Changes can always appear in the findings, and the contact developed through the examination is highly valued by patients in general, inspires and transmits the feeling of professionalism, knowledge and dedication to the search for information. A stethoscope on the chest mobilizes a stream of respect and commitment to your doctor. The reason for practices should always be explained to the patient, especially those that are invasive, such as rectal or gynecological examinations. In case of maneuvers that generate pain, do it gently and explain it. Do not go directly to the pain area, progressively approach. Likewise, if it is interesting, for example, the right side of one area of ​​the body to start with the other, left, which is supposed to be normal.

Finally, doctors must provide information to the patient regarding their consultation and the findings of the examination performed. Time should be devoted to educating the patient with information on the studies requested, possible diagnoses, and eventually prognoses.

It is important that this information is clear and honest, and prudent. In those cases in which they have a poor prognosis, although the patient must know what he has, it is not necessary to communicate everything in one session, " like a bucket of cold water ." There are different ways to deliver the information, and eventually, you can prepare the person in different interviews. It is convenient to work these situations together with the family, but respecting the privacy of the patient.

It is very useful to give written indications, for various reasons, including serving as a reminder for the patient, and prolonging the prominence of the indication.

It is important to take care of the comments about other colleagues who have participated in the care. Given the disagreement with some measures taken by them, use silence rather than the denigrating word. Remember that reality is different at different times and circumstances. It is easy to know the result of the race with the newspaper on Monday.

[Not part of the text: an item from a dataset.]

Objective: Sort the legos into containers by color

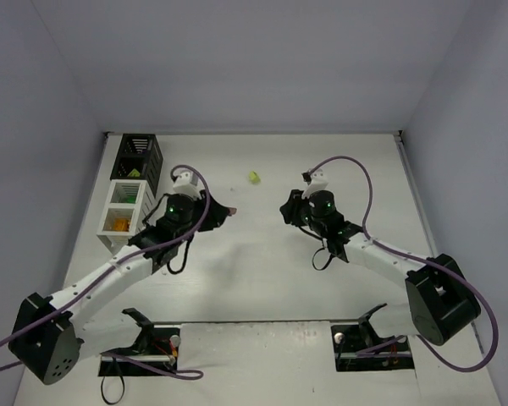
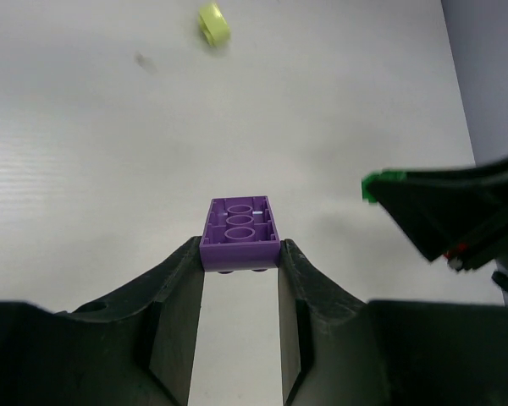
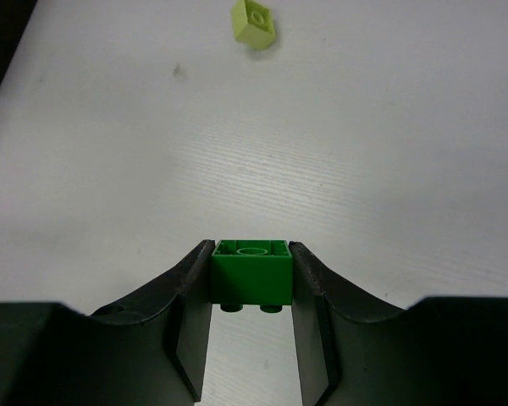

In the rapid evolution of time, it is possible to imagine a day when patients will be interviewed by computers, which will quickly measure the sensitivity and specificity of the data provided, suggesting appropriate interventions. Those computers will replace doctors with an efficiency that the computers themselves will be able to evaluate.

If this is possible, the challenge is to develop programs that transmit compassion , affection, protection, humanism, vocation, companionship in suffering, or all that is professionalism through spoken and corporal language in the Doctor-Patient relationship.

Perhaps if it is possible to meet this challenge, this will be as pleasing as a plastic flower with artificial perfume.